Ian Chapman wrote:
Michael Nielsen wrote:
Simply not true. Right this moment I'm copying podcasts to my mp3
player which was mounted directly by Gnome. It's accessible under
/media/disk. My external USB drive, the partitions for the other OSs I
have installed, my SD cards, camera etc are all available in a similar
way.
Try to mount an NFS/CIFS, which were what i was talking about, sorry for
being imprecise.
4. Everything is thrown in huge collective directories, such as
/usr/bin, /usr/lib etc, and it is a huge mess, just like windows with
I'm surprised at this one. This is a big plus for me. As someone who
regularly has to deal with Solaris systems amongst others, I get tired
of playing guess the location of the binary, hunt the man page and
setting an ever increasing $PATH.
Actually all the install script (for the application) was to update the
global login scripts, for the PATH variable, then the user
would see it as if the whole system was a flat directory.

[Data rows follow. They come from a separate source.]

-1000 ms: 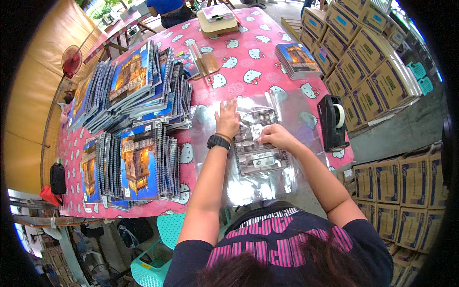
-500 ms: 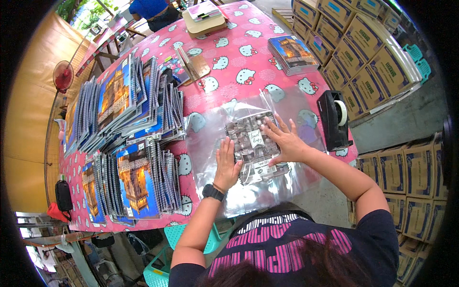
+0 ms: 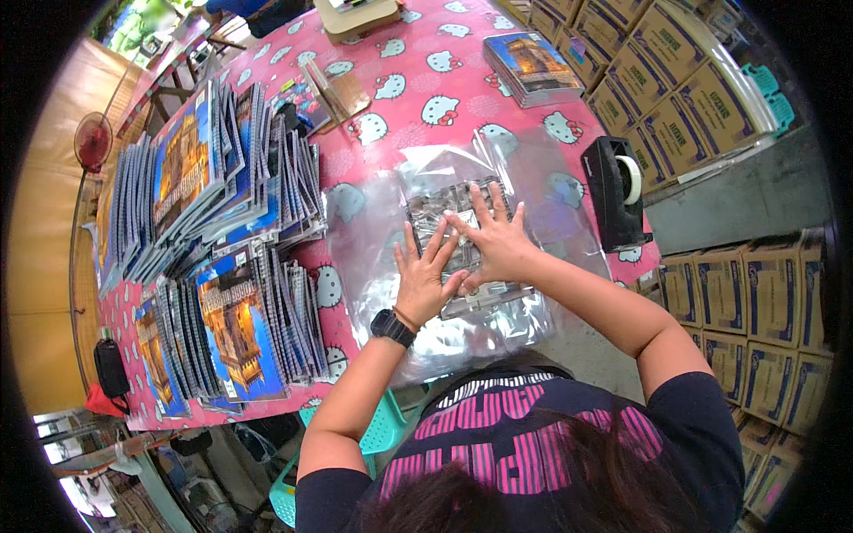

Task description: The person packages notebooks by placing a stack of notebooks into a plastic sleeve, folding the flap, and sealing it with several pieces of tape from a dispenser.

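A notebook with a grey patterned cover [image 3: 426, 204] lies beneath clear plastic film [image 3: 369, 258] on the pink table. Both my hands press flat on the film over it. My left hand [image 3: 425, 277] has its fingers spread across the cover's left part. To the right, my right hand [image 3: 498, 244] lies with fingers fanned, its thumb near the left thumb. Neither hand grips anything. Glare on the film and my hands hide much of the cover.
Stacks of spiral notebooks [image 3: 235, 320] fill the table's left side. A black tape dispenser [image 3: 613, 200] stands right of the film, with a pile of notebooks [image 3: 533, 69] behind. Cardboard boxes [image 3: 693, 107] line the right. A teal stool [image 3: 384, 422] is below the near edge.
My hands have come closer together over the middle of the notebook, from its left and right sides. Left fingers are now spread wider. The whole view has shifted slightly.
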The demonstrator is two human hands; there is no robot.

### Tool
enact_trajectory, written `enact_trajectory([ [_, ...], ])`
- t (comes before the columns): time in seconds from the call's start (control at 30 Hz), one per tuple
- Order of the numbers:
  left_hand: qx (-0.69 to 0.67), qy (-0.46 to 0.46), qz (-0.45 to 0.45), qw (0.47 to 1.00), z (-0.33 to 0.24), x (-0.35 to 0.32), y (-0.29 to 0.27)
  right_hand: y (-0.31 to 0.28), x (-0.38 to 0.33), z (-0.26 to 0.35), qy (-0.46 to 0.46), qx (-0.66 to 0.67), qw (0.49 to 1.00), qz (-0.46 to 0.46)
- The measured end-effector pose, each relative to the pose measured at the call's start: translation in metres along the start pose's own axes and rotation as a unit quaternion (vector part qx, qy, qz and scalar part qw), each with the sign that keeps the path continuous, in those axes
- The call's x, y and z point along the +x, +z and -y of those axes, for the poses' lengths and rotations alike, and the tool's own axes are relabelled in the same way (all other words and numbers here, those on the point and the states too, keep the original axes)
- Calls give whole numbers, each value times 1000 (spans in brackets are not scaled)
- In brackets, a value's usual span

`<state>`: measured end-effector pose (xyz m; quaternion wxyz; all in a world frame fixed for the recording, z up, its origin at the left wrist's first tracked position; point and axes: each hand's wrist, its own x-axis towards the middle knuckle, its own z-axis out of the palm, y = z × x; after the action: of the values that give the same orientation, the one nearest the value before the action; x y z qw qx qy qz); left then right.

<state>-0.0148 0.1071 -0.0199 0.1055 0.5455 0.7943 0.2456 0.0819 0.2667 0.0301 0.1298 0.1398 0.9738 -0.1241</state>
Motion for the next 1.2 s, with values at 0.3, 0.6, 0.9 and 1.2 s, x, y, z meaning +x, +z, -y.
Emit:
enact_trajectory([
  [0.3,117,27,17,993,-14,35,-5,35,-26,-5,-141,20,949,-281],
  [0.6,79,5,33,996,-14,31,-6,14,-155,-115,237,230,829,-451],
  [0.9,74,12,36,997,-18,39,-7,10,-161,-224,316,476,751,-330],
  [1.2,75,-6,52,996,-22,36,-11,22,-205,-190,251,571,670,-401],
])
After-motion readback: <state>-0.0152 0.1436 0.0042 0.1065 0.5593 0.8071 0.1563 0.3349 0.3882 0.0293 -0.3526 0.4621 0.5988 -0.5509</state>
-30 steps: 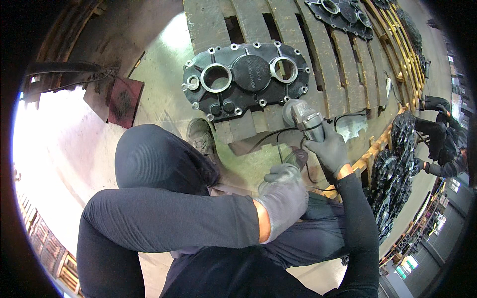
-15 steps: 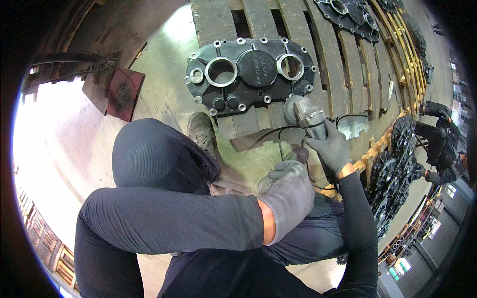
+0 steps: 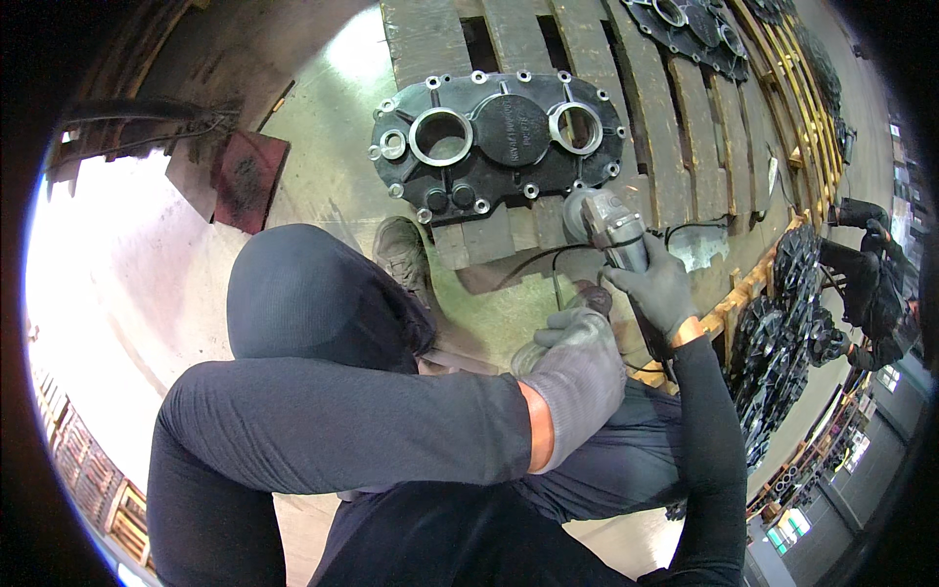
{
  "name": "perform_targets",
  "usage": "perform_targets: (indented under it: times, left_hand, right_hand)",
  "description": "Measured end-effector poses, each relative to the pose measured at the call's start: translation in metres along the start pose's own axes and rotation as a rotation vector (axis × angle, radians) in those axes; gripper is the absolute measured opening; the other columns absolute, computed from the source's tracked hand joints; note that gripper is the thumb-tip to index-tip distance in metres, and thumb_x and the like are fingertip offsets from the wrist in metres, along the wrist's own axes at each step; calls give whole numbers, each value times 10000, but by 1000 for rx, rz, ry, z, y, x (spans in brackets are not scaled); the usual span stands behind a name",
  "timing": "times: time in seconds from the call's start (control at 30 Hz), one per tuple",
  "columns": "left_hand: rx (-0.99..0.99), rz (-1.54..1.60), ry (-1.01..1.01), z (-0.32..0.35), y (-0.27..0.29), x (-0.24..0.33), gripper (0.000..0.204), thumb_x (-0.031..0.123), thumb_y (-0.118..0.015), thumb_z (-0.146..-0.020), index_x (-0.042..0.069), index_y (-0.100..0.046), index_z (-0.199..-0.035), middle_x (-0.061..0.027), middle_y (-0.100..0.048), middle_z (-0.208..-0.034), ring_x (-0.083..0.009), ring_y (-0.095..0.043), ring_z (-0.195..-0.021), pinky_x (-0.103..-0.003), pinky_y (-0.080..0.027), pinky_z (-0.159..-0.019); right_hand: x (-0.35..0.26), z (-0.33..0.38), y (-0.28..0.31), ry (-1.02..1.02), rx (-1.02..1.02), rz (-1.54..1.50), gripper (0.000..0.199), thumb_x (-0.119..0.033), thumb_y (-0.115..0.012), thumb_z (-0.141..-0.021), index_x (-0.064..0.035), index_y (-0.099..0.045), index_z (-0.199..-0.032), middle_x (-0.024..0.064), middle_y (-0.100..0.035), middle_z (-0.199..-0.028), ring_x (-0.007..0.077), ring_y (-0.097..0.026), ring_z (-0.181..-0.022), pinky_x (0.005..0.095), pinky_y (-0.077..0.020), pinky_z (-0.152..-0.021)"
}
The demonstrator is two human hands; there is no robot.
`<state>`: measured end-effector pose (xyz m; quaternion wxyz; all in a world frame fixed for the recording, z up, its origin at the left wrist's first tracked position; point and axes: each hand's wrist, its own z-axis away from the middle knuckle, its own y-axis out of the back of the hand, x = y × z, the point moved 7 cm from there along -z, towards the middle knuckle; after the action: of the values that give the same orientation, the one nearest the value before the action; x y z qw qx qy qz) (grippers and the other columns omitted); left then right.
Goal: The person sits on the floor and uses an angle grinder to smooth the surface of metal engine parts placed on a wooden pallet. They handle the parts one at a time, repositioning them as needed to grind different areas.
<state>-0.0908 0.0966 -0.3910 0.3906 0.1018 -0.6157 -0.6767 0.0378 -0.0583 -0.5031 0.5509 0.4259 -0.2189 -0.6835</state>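
Note:
My right hand (image 3: 660, 293), in a grey glove, is wrapped around the body of an angle grinder (image 3: 616, 233). The grinder's round disc end (image 3: 577, 213) is at the lower right edge of a black cast metal cover (image 3: 509, 142); I cannot tell whether they touch. The cover lies on a wooden pallet and has two bright machined rings, a round raised middle and bolt holes along its rim. My left hand (image 3: 577, 377), also gloved, is held over my lap with its fingers curled. What it holds, if anything, is hidden. A dark rounded thing (image 3: 592, 296) shows just beyond it.
The wooden pallet (image 3: 425, 44) has gaps between its boards. A similar cover (image 3: 694, 34) lies farther right. A dark cable (image 3: 548, 252) loops below the grinder. Black castings (image 3: 768, 342) are piled at right, near another person (image 3: 871, 284). A reddish plate (image 3: 249, 181) stands at left.
The view has shifted slightly. My right hand keeps its grip on the grinder at the cover's lower right edge. My left hand stays curled in nearly the same place.

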Motion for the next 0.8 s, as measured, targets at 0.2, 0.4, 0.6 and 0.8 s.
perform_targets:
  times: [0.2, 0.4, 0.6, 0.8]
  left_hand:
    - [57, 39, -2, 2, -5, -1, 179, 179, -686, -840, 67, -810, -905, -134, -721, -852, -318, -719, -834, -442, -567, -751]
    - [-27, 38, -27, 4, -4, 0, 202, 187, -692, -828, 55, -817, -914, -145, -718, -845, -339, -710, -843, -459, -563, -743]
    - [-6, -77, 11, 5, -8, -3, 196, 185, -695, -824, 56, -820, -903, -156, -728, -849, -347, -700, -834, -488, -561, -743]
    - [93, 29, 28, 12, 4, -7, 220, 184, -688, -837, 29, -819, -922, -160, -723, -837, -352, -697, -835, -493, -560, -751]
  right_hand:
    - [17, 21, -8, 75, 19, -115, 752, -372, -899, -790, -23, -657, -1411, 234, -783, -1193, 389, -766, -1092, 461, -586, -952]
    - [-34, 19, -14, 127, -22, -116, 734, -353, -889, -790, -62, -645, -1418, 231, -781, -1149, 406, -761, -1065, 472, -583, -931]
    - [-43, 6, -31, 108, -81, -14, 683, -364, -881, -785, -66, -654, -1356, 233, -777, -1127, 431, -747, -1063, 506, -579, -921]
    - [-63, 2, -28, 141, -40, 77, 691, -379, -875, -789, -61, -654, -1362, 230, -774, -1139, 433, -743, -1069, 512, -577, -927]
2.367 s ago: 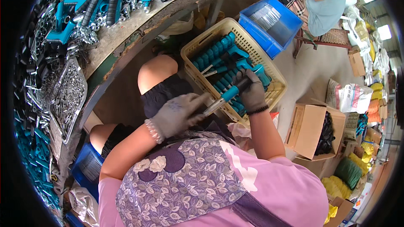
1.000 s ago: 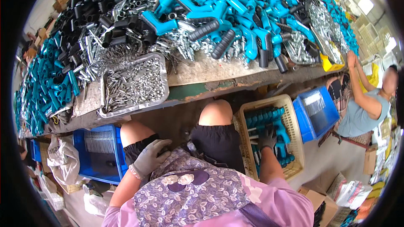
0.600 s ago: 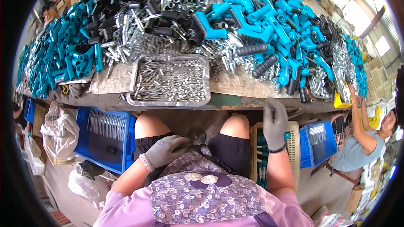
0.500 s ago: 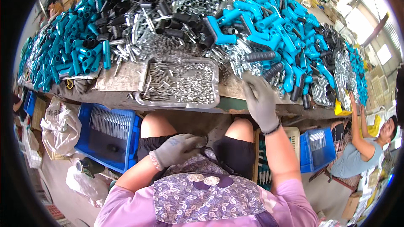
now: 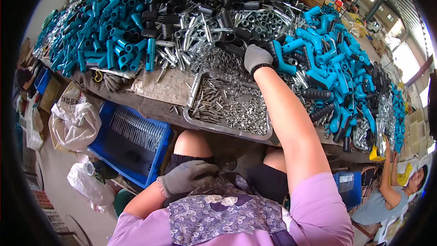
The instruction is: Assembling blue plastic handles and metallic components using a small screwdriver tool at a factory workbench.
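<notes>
My right hand, in a grey glove, reaches far forward into the pile, between black tubes and turquoise angled handles. Its fingers point down and away, hidden behind the back of the hand. Just left of it lies a heap of thin metal springs. Low over my lap, my left hand, also gloved in grey, is curled with its fingers together; whatever may be in it is hidden. A clear plastic tray under my right forearm holds small metal pins and short metal pieces.
Turquoise tubes are heaped at the left of the table. A blue crate with a row of metal rods stands beside my left knee, near a white sack. At the far right a co-worker reaches toward the table beside another blue crate.
My right hand has moved forward and left, from the table's front edge into the pile. My left hand stays over my lap. The view has swung rightward.
</notes>
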Tool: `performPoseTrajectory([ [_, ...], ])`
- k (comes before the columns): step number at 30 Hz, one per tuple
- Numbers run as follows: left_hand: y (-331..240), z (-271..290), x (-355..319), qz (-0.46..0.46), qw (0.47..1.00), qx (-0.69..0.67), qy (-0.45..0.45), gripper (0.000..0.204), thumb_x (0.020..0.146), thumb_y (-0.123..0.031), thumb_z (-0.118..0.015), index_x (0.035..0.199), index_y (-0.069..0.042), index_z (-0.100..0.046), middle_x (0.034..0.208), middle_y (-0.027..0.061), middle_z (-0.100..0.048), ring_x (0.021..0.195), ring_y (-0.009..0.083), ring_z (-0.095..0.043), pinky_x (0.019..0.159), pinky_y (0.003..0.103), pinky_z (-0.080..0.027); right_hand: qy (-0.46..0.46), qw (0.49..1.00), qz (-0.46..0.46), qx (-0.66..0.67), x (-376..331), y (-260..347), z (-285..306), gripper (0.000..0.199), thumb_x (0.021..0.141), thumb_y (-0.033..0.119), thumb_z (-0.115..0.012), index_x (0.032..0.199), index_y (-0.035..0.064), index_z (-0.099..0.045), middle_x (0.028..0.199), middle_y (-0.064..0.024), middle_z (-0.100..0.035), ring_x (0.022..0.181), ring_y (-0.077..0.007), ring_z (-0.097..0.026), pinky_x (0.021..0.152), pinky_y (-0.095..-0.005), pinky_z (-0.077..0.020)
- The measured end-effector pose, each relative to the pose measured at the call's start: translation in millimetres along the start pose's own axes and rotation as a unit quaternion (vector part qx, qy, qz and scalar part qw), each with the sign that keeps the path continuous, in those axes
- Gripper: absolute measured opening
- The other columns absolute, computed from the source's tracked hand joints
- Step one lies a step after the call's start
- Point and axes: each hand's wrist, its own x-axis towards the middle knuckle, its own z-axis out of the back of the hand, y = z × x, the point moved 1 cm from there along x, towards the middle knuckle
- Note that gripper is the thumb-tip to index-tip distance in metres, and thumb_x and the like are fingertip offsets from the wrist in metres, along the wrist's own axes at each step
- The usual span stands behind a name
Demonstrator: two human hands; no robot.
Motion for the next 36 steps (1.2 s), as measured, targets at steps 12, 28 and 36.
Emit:
performPoseTrajectory([
  [12,-17,34,32,-0.057,0.995,0.013,-0.081,0.032,0.089,-0.007,-0.067,0.12,-0.003,-0.063,0.1,0.0165,-0.067,0.092,0.0348,-0.066,0.08,0.039,-0.053,-0.187,0.968,0.003,-0.168,-75,-127,44,0.016,0.084,0.013,-0.058,0.094,0.0124,-0.07,0.086,-0.0089,-0.073,0.088,-0.0284,-0.07,0.072,-0.0401,-0.0542],
  [28,83,233,159,0.104,0.829,0.54,-0.105,0.044,0.078,-0.009,-0.065,0.12,-0.019,-0.07,0.119,0.0134,-0.061,0.118,0.0335,-0.056,0.098,0.043,-0.047,-0.222,0.975,0.011,-0.006,-63,-159,57,0.024,0.084,0.023,-0.069,0.098,0.0042,-0.07,0.105,-0.0181,-0.073,0.098,-0.034,-0.068,0.088,-0.0399,-0.0527],
  [36,89,235,157,-0.013,0.753,0.658,-0.01,0.038,0.085,-0.015,-0.069,0.123,-0.02,-0.067,0.14,0.0065,-0.054,0.13,0.0257,-0.05,0.106,0.041,-0.04,-0.187,0.461,0.035,0.867,-180,-152,67,0.015,0.098,0.015,-0.059,0.111,0.0101,-0.062,0.105,-0.0066,-0.066,0.095,-0.0201,-0.065,0.086,-0.0353,-0.0542],
])
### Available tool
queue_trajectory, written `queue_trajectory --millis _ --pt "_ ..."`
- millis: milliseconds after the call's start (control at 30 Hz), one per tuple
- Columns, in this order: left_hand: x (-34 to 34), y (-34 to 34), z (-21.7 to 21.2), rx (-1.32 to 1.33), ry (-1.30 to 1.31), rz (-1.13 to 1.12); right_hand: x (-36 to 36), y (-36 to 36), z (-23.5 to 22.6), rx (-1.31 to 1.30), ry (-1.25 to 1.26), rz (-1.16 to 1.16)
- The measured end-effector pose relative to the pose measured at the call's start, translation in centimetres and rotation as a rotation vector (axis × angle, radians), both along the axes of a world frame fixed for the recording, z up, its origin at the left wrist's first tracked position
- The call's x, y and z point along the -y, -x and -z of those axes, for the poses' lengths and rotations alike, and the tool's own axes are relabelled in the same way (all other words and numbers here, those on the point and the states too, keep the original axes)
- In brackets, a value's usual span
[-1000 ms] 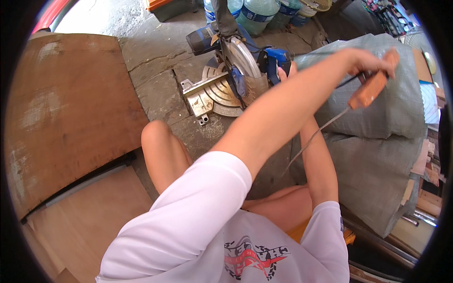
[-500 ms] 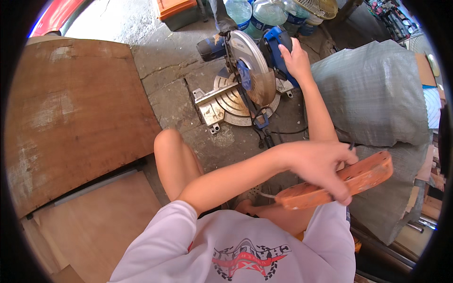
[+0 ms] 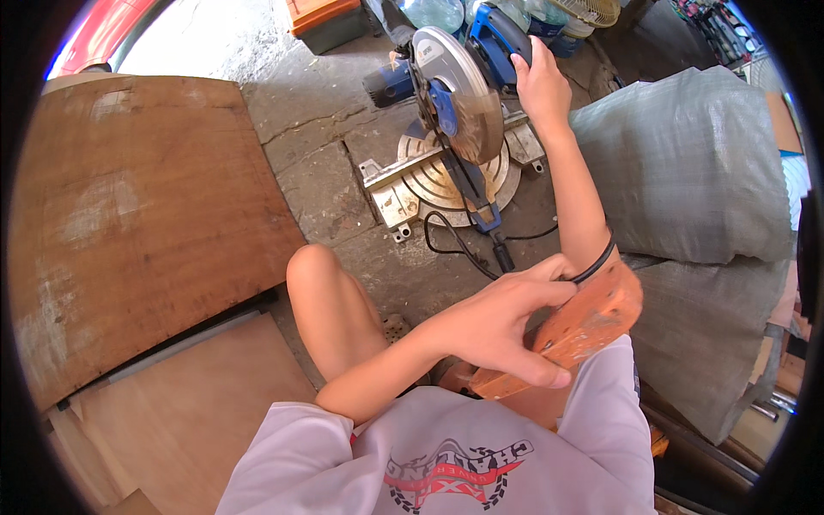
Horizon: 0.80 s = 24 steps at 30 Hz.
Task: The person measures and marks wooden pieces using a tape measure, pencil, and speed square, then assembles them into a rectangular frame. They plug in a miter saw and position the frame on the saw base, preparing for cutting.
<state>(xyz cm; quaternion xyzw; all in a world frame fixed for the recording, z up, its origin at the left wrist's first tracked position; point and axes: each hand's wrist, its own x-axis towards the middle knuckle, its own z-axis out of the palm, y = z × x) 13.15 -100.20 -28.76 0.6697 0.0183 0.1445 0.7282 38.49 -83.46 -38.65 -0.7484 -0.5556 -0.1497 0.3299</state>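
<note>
A blue and silver miter saw [image 3: 463, 94] stands on the ground ahead of me, its round slotted base [image 3: 412, 176] below the blade guard. My right hand [image 3: 542, 84] grips the saw's blue handle [image 3: 500, 39] at the upper right of the saw head. My left arm crosses in front of my body, and my left hand [image 3: 506, 322] holds an orange power strip [image 3: 592, 313] between thumb and fingers. The strip is tilted, and the hand hides part of it. A black cord [image 3: 598, 262] curves past my right forearm by the strip's upper end.
Brown plywood sheets [image 3: 163, 232] lie at the left. A grey tarp-covered pile [image 3: 687, 163] stands at the right. Behind the saw are an orange-lidded box [image 3: 326, 21], large clear water bottles [image 3: 429, 13] and a fan [image 3: 592, 10]. A loose cable [image 3: 451, 249] trails near the saw's base.
The saw head has risen, with my right hand still on its handle. My left hand has brought the power strip leftward and turned it to a steeper slant.
</note>
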Motion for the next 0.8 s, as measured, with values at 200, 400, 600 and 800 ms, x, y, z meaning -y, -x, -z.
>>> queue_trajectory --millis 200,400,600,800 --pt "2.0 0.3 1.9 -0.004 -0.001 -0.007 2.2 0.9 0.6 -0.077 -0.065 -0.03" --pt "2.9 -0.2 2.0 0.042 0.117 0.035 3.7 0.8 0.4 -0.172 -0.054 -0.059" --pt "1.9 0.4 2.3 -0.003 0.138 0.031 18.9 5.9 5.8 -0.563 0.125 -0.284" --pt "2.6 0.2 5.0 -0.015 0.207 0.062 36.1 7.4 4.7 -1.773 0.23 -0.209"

It is a big disadvantage when testing, because the current scheme
prevents having Firefox-2 and Firefox-3 (apache-1.3, apache-2.2 etc)
installed, under package management because they contain files that
conflict, similarly with 64 bit systems, where you need to install 32bit
compatability software, they usually conflict, due to irrelevant
documentation files conflicting.
5. More and more services are bound up in the userinterface, such as
the pulse audio, which is started by the GUI, this means if you use 2
user
Unfortunately Linux has suffered countless audio 'standards' and many
applications have been slow to catch up with the standard du jour, if
at all. Probably the single thing I most hate having to deal with when
it doesn't just work.
Yup, I find the audio absolutely frustrating, have been trying to get
skype running, with some reasonable audio quality.
wrong. The original concept for unix was to install an application
such as firefox in either, /opt or /usr/local/.
IIRC /opt was intended for self contained applications, which provide
their own tree. They are often statically compiled or depend only upon
libraries and files found in their own tree. They can be a complete
PITA to deal with. /usr/local I believe was intended to for installing
software locally to a specific machine or a group of machines without
interfering with system files or vice versa. Often the filesystems
weren't even local but NFS mounted from a server or similar. Good
package management and the fact that in general, most of the
filesystems these days are local has negated those reasons and
/usr/local is frequently (mis)used in other ways.
Yes /usr/local was intended for local variations on software, so that
you could install programs only on that machine, especially if you were
using TBOOT (I think it was called), however, the only reason that
spreading things out is hard to deal with, is because they don't update
the various paths properly.
I find it a huge problem, when there is a problem with system package,
that I need to replace with a newer version, sometimes there are files
left behind, that cause problems when you compile your own version.
Also you cannot with the "everything in one dir" philosophy handle the
situation where a user (or administrator) compiles a newer version from
source, and there is a version installed via the package manager.. If
you use the /opt approach, you can control it via softlinks, and you can
have multiple versions of the same program available - I've always seen
this as a strength of Unix, and a weakness of windows, where it is
virtually impossible to have (for instance) IE 6, IE7, and IE 8
installed at the same time.
I just find it a shame that this limitation is being adopted by Linux.
Such that the entire application was contained within a single
installation directory, and then to use the PATH and LD_LIBRARY_PATH
to allow the execution of the application.
Exactly, I refer to the PATH hell earlier. Additionally
LD_LIBRARY_PATH is considered a security risk by many, especially when
many OSs have had alternatives for years.
You can also use /etc/ld.so.conf for a more secure option.
I'm really curious as to the reasoning for moving everything from the
standard configuration mechanisms to the gui layer, breaking
compatibility with scripting, and other standard UNIX featuers.
Curious. I maintain many Linux servers without a GUI installed. I
don't think I've had a requirement to configure anything that's
required a GUI. If by moving, you mean providing GUI tools for
configuration tasks that have traditionally required a command line,
I'm all for it.
You can avoid using the GUI (which I prefer), however, what I mean is,
if you use the gui to configure the network, and you're not careful, you
can find that the configuration you performed, is tied to your GUI
account, and when you reboot, the settings are lost, until you log in again.
I'm all for gui tools as an interface to the command line tools, and I'd
applaud such an approach. I don't like the approach of creating
parallel configurations, that are tied to the GUI.